- [Work item]
Restate the whole listing below word for word and keep the images out.

━━ Dataset content ━━

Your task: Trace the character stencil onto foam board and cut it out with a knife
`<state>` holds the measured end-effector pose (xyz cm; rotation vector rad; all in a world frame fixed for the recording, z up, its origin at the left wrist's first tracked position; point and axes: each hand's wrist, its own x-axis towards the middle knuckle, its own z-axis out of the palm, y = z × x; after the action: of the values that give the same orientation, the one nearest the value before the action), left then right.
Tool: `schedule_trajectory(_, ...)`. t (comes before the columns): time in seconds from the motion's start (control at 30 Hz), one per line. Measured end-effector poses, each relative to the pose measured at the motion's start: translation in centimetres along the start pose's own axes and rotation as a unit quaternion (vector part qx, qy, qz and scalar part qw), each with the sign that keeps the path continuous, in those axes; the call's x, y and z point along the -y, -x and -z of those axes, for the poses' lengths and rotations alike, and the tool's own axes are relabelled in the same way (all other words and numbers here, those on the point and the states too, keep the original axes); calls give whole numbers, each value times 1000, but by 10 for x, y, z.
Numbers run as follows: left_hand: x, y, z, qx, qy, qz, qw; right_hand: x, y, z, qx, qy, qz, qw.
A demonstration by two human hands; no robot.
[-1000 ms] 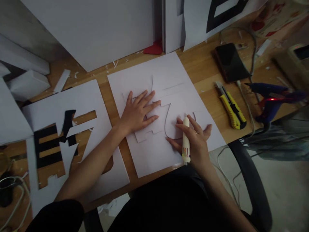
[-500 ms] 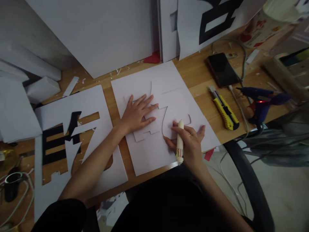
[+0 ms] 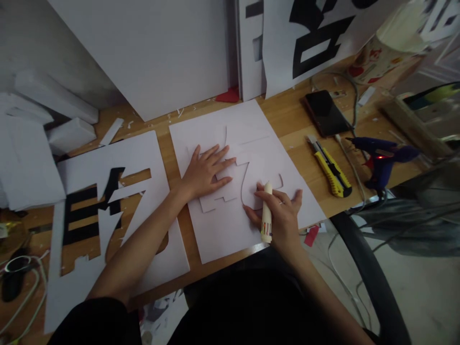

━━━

- [Expected answer]
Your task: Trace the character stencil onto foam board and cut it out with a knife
`<state>` holds the measured end-effector pose (xyz cm; rotation vector rad; all in a world frame fixed for the recording, z up, its origin at the left wrist's first tracked position; point and axes: each hand's wrist, its own x-axis towards the middle knuckle, its own z-axis out of the palm, y = z × x; after the action: of the values that give the same orientation, the one nearest the value before the action), left then right.
Tool: `schedule_trajectory(_, ...)`. t (comes before the columns): time in seconds from the motion's start (control at 30 Hz), one per line. Measured end-effector poses, each relative to the pose measured at the motion's start: translation in centimetres along the start pose's own axes and rotation as a unit quaternion (vector part qx, qy, qz and scalar part qw), each with the sign that keeps the path continuous, in those axes; the call's x, y and z point along the -y, -x and -z of those axes, for the poses' lengths and rotations alike, and the tool's own axes are relabelled in the same way (all other words and numbers here, those on the point and the states too, keep the original axes); calls give whole numbers, each value times 1000, but by 10 for x, y, z.
Numbers run as follows: left_hand: x, y, z, qx, qy, qz, qw; right_hand: x, y, z, qx, qy, qz, qw.
A demonstration by two human hands; no robot.
[-1000 ms] 
[-500 ms] 
[+0 ms] 

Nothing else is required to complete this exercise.